Le Front national (extrême droite) a provoqué dimanche un séisme en France en arrivant en tête du scrutin européen, bouleversant le paysage politique et laissant augurer des lendemains difficiles pour les socialistes au pouvoir et l'opposition de droite UMP.

Si la progression du FN était attendue, son score est historique: 25% selon les estimations, largement devant l'UMP, alors que les socialistes subissent une nouvelle déroute.

«Ce qui est important c'est non seulement le score, mais l'écart. Je retiens davantage l'écart, qui montre le rapport de forces», notait le chercheur spécialiste de l'extrême droite Jean-Yves Camus.

Le Front national quadruple son score de 2009, distançant nettement l'UMP (20 à 21%), selon les estimations concordantes de cinq instituts de sondages. Bon troisième, le PS n'obtiendrait que 14 à 15% des voix.

La présidente du FN, Marine Le Pen, a aussitôt appelé le président socialiste François Hollande à «des nouvelles élections» nationales et à un changement de scrutin.

«Que peut-il faire à part en revenir précisément au peuple, mettre en place la proportionnelle pour que chaque Français soit représenté» à l'Assemblée nationale «et organiser des nouvelles élections ?», a-t-elle demandé.
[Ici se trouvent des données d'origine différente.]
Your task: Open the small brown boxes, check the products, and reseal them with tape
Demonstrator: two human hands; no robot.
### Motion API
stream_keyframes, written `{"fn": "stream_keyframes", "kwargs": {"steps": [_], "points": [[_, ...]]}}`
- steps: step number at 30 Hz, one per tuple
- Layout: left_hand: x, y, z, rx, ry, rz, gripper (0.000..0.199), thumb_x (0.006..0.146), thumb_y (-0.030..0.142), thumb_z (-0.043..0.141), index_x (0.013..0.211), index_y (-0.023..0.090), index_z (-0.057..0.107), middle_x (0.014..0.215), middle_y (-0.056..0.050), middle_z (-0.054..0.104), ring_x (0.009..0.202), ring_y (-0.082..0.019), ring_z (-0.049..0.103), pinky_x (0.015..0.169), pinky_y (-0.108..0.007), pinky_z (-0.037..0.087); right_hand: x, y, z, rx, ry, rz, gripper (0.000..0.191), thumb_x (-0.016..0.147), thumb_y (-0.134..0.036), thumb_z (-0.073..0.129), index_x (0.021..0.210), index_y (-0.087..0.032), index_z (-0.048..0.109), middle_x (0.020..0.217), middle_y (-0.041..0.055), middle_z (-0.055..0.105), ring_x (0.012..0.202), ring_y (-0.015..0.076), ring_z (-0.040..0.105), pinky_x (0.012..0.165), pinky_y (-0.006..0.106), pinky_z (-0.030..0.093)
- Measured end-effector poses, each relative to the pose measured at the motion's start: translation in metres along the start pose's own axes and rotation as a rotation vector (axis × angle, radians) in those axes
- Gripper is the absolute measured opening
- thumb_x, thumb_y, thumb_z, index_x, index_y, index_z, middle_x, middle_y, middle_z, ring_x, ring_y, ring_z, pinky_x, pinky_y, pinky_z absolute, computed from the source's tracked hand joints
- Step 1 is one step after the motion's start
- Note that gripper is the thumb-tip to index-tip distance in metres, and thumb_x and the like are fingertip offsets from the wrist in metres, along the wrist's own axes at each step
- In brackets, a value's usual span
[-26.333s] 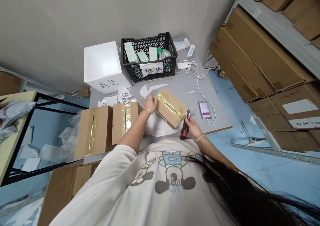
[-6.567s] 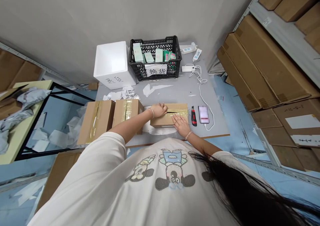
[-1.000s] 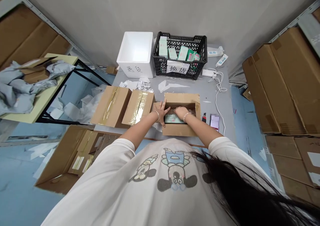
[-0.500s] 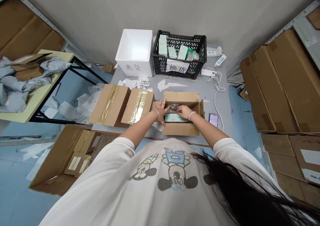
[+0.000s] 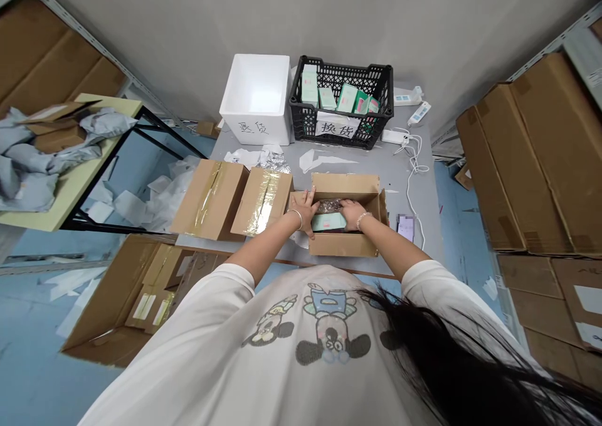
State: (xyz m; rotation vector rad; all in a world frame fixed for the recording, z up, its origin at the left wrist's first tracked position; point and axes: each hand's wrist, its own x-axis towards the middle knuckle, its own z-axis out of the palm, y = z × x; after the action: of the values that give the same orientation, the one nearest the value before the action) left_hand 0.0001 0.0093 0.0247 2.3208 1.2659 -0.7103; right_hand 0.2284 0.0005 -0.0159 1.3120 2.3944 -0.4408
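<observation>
So at the far left there was a shelf loaded with big brown cartons (image 5: 51, 49), and in front of it a pale yellow side table (image 5: 73, 178) heaped with crumpled grey mailers (image 5: 35, 159), too tangled to count, plus one small opened carton (image 5: 59, 138). The floor (image 5: 28, 376) was blue, with paper scraps lying around, and one large open carton (image 5: 103, 288) sat on it with at least two smaller taped boxes (image 5: 145, 303) inside. Next came the main grey table (image 5: 371, 164), up against a plain grey wall (image 5: 329, 12). On its left side stood two taped brown boxes (image 5: 237, 201), side by side, with one white foam box (image 5: 256, 128) behind them. The person's left hand (image 5: 305, 214) was on the left end of one open carton (image 5: 343, 245), fingers spread wide. Inside that carton lay one mint-green box (image 5: 330, 223) with clear wrap (image 5: 328, 206) just behind it. The right hand (image 5: 352, 214) was down in there too, at the green box's right end, but its fingertips were hidden, so can't tell if it was pinching anything. Behind all that was one black crate (image 5: 371, 136) with roughly five green packs (image 5: 347, 98) in it; the right-hand ones overlapped. Further right: two white power strips (image 5: 419, 113), one adapter (image 5: 395, 137), one white cable (image 5: 408, 194) and one phone (image 5: 405, 228). Big brown cartons (image 5: 498, 169) filled the right-hand side of the room.
</observation>
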Motion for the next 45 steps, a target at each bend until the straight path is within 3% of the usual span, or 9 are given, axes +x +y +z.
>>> {"fn": "stream_keyframes", "kwargs": {"steps": [10,14,17,21,24,27,31,40,45], "points": [[-0.007,0.000,-0.001,-0.009,0.079,0.016,0.158,0.044,0.067,0.084,0.154,0.018,-0.018,0.158,-0.018,-0.027,0.145,-0.046,-0.022,0.110,-0.074,0.003,-0.079,0.054,-0.044,0.393,0.441,0.054,0.064,0.052,-0.041,0.083,0.111,-0.019,0.069,0.122,0.0109,0.055,0.115,0.0331,0.049,0.103,0.047,0.035],[-0.027,0.005,0.006,0.013,0.147,0.052,0.133,0.061,0.058,0.079,0.158,0.014,-0.001,0.162,-0.021,-0.012,0.149,-0.041,-0.012,0.114,-0.066,-0.003,-0.102,0.058,-0.046,0.662,0.510,0.084,0.062,0.055,-0.039,0.081,0.111,-0.017,0.067,0.109,0.0071,0.063,0.099,0.0271,0.058,0.091,0.040,0.045],[-0.041,0.022,0.019,-0.037,0.164,0.192,0.104,0.077,0.061,0.064,0.157,0.018,0.014,0.164,-0.018,0.008,0.151,-0.036,0.003,0.117,-0.062,-0.004,-0.115,0.056,-0.044,0.857,0.583,0.098,0.058,0.060,-0.038,0.079,0.113,-0.018,0.065,0.113,0.0067,0.064,0.100,0.0265,0.060,0.090,0.039,0.046],[-0.046,0.053,0.041,-0.100,0.134,0.308,0.114,0.071,0.069,0.065,0.157,0.019,0.010,0.158,-0.020,0.028,0.146,-0.036,0.026,0.118,-0.059,0.006,-0.120,0.049,-0.037,0.983,0.725,0.097,0.056,0.058,-0.039,0.081,0.108,-0.018,0.067,0.126,0.0102,0.058,0.116,0.0298,0.055,0.101,0.042,0.042],[-0.040,0.070,0.053,-0.075,0.138,0.230,0.115,0.068,0.058,0.074,0.156,0.018,0.012,0.148,-0.022,0.044,0.132,-0.036,0.046,0.114,-0.053,0.023,-0.116,0.042,-0.030,1.157,0.707,0.108,0.056,0.060,-0.040,0.080,0.110,-0.019,0.065,0.114,0.0068,0.063,0.106,0.0271,0.059,0.095,0.040,0.046],[-0.030,0.074,0.056,-0.036,0.169,0.158,0.096,0.072,0.046,0.074,0.150,0.017,0.028,0.134,-0.020,0.055,0.118,-0.034,0.055,0.100,-0.046,0.040,-0.111,0.035,-0.025,1.307,0.708,0.106,0.056,0.061,-0.040,0.079,0.110,-0.020,0.062,0.108,0.0043,0.066,0.100,0.0247,0.061,0.089,0.037,0.049],[-0.013,0.068,0.044,0.024,0.257,0.100,0.066,0.076,0.035,0.071,0.134,0.017,0.046,0.124,-0.018,0.058,0.112,-0.033,0.055,0.091,-0.044,0.042,-0.105,0.030,-0.025,1.455,0.760,0.113,0.053,0.060,-0.042,0.079,0.104,-0.022,0.060,0.100,0.0024,0.067,0.093,0.0224,0.063,0.081,0.033,0.052],[0.028,0.057,-0.020,0.056,0.452,0.065,0.045,0.083,0.025,0.061,0.126,0.015,0.048,0.120,-0.017,0.055,0.113,-0.031,0.050,0.091,-0.043,0.036,-0.112,0.017,-0.043,1.763,0.838,0.122,0.051,0.066,-0.049,0.073,0.107,-0.022,0.061,0.102,0.0053,0.071,0.093,0.0245,0.067,0.079,0.036,0.055],[0.026,0.047,-0.026,0.091,0.496,0.084,0.038,0.087,0.021,0.052,0.125,0.014,0.050,0.117,-0.019,0.055,0.112,-0.033,0.048,0.092,-0.045,0.035,-0.121,0.010,-0.030,1.822,0.837,0.128,0.053,0.068,-0.048,0.071,0.113,-0.022,0.060,0.107,0.0059,0.071,0.095,0.0246,0.068,0.080,0.037,0.056]]}}
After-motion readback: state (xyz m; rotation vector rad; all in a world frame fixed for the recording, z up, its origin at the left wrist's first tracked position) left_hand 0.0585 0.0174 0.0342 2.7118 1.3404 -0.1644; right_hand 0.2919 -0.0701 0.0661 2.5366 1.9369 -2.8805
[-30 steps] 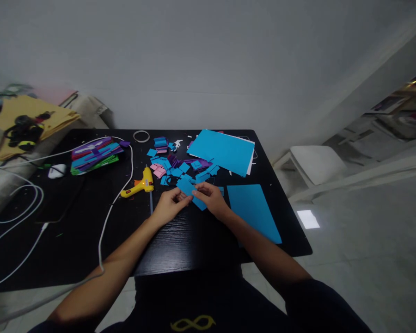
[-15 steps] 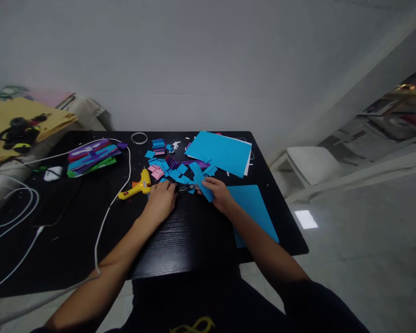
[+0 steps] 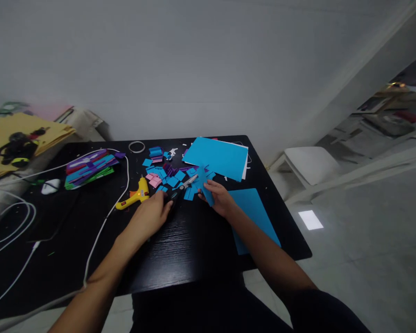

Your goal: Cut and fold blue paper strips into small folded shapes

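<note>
My left hand (image 3: 153, 212) is closed round the dark handles of a pair of scissors (image 3: 188, 181). Their blades point right, towards the blue paper strip (image 3: 207, 193) that my right hand (image 3: 220, 198) pinches between thumb and fingers. Whether the blades touch the strip I cannot tell. Below and behind the blades lie loose blue paper pieces (image 3: 175, 178), with pink pieces (image 3: 155, 180) and purple ones among them. Just left of my left hand rests a yellow glue gun (image 3: 135, 195). Under my right forearm lies a blue sheet (image 3: 254, 215).
Blue and white sheets (image 3: 217, 156) lie at the back right of the black table (image 3: 180, 259). A bundle of coloured strips (image 3: 92, 169) sits at the left. A white cable (image 3: 102, 231) runs across my left forearm. A white stool (image 3: 310, 164) stands to the right.
The scissors, mostly hidden under my left hand before, now show in its grip with blades towards the strip. My left hand has drawn slightly back and left. My right hand still holds the strip.
</note>
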Motion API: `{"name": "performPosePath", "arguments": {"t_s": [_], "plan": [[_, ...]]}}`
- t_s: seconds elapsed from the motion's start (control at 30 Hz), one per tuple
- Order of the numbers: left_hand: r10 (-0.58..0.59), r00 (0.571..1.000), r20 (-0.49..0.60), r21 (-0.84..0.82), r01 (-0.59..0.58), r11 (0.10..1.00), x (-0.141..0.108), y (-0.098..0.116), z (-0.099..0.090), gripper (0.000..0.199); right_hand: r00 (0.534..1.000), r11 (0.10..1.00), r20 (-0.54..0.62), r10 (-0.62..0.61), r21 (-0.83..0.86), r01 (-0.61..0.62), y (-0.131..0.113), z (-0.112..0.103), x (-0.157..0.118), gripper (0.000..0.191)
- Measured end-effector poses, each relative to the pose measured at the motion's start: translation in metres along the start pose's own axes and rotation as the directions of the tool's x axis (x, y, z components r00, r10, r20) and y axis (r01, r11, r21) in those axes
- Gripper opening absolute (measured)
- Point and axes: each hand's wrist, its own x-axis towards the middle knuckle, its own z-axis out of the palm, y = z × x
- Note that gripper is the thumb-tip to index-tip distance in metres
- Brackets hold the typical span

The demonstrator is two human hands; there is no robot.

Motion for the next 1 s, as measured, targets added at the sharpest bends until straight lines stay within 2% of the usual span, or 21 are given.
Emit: {"name": "performPosePath", "arguments": {"t_s": [0.13, 0.3, 0.4, 0.63, 1.0], "plan": [[-0.020, 0.999, -0.036, -0.237, 0.011, 0.972, -0.013, -0.013, -0.005, 0.035, 0.998, 0.997, -0.012, -0.062, -0.047, 0.061, 0.005, 0.001, 0.000, 0.030], [-0.051, 0.999, -0.009, -0.299, 0.046, 0.953, -0.027, -0.017, -0.007, 0.046, 0.992, 0.989, -0.019, -0.125, -0.082, 0.123, 0.009, 0.001, -0.001, 0.035], [-0.005, 1.000, 0.027, -0.324, 0.013, 0.946, -0.033, -0.018, -0.006, 0.043, 0.989, 0.986, -0.037, -0.145, -0.088, 0.142, 0.010, 0.001, -0.002, 0.037], [-0.012, 1.000, -0.028, -0.233, 0.005, 0.972, -0.042, -0.014, -0.005, 0.047, 0.983, 0.985, -0.076, -0.165, -0.065, 0.160, 0.008, 0.007, -0.005, 0.043], [-0.001, 0.995, 0.099, -0.007, 0.002, 1.000, -0.040, -0.005, -0.011, 0.037, 0.981, 0.960, 0.000, -0.196, -0.205, 0.192, 0.012, 0.008, -0.010, 0.037]]}}
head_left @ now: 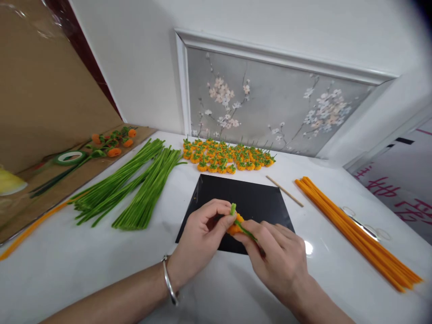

Le FN n'a aujourd'hui que deux députés à l'Assemblée et les prochaines législatives sont prévues en 2017.

La présidence française a fait savoir que les leçons seront «tirées» de cet évènement majeur. François Hollande devait réunir lundi matin le chef du gouvernement Manuel Valls et plusieurs ministres.

Le Premier ministre a reconnu que les élections européennes avaient provoqué «un choc, un séisme», tout en réitérant que «la France doit se réformer» et qu'il faut «aller plus vite».

Le FN a bénéficié de l'impopularité record du pouvoir socialiste mais aussi de la division et du discrédit de l'opposition de droite, dans un type de scrutin qualifié d'«élection-défouloir» par les politologues.

La France continue de subir d'importantes difficultés économiques, se traduisant par un chiffre record du chômage (plus de 3,3 millions de personnes).

Le résultat du scrutin européen traduit aussi la montée de l'euroscepticisme chez les Français, de plus en plus méfiants à l'égard de l'Europe, neuf ans après avoir dit «non» au traité constitutionnel européen.

2017 en ligne de mire

En 2009, alors que le conservateur Nicolas Sarkozy était président, son parti UMP était arrivé très largement en tête du scrutin européen avec 27,8%, loin devant le parti socialiste (16,48%) et les écologistes qui avaient fait une poussée remarquée (16,28%). Le FN n'avait obtenu que 6,3% des voix.

Près de 46 millions d'électeurs étaient appelés dimanche à désigner les 74 députés français au Parlement européen, qui compte au total 751 membres, mais le scrutin, après une campagne fantomatique, a été marqué par une forte abstention, autour de 58% selon les estimations.

Avec ce succès inédit, Marine Le Pen, 45 ans, prend date pour la présidentielle de 2017, d'autant plus que l'UMP est en proie à d'importantes difficultés, avec un scandale de conventions fictives, facturées à prix d'or: une réunion de son bureau politique mardi matin pourrait voir la chute de son patron Jean-François Copé.

Dimanche soir, ce dernier a reconnu «une grande déception» pour sa famille politique.

L'UMP a été «atteinte dans sa crédibilité», a lancé cinglant son principal rival au sein du parti, l'ex-Premier ministre François Fillon.

Sur le plan européen, Marine Le Pen souhaite former une coalition populiste avec les Autrichiens du FPÖ, les Belges du Vlaams Belang et les Néerlandais du parti de Geert Wilders.

Alors qu'il n'avait que 3 élus, le FN obtiendrait de 22 à 25 sièges au Parlement européen, soit un tiers des députés français, l'UMP de 18 à 21 et le PS de 13 à 15, selon les estimations.

La conquête de onze mairies lors d'élections municipales en mars avait déjà marqué un succès dans la stratégie de dédiabolisation du parti d'extrême droite.

A gauche, la nouvelle déroute des socialistes, après celle aux municipales, complique la tâche du président Hollande, toujours aussi impopulaire - 82% de Français se disent mécontents de son action.

Pour lui, «c'est bien sûr une défaite personnelle. Mais on voit que la défaite est plus générale car la popularité supérieure de Valls n'a pas permis de l'éviter», note Jérôme Fourquet, de l'institut de sondage Ifop.

Les écologistes, qui ont quitté le gouvernement, récoltent moins de 10% des voix, bien loin de leur score de 2009 (16,28%), au coude à coude avec les centristes.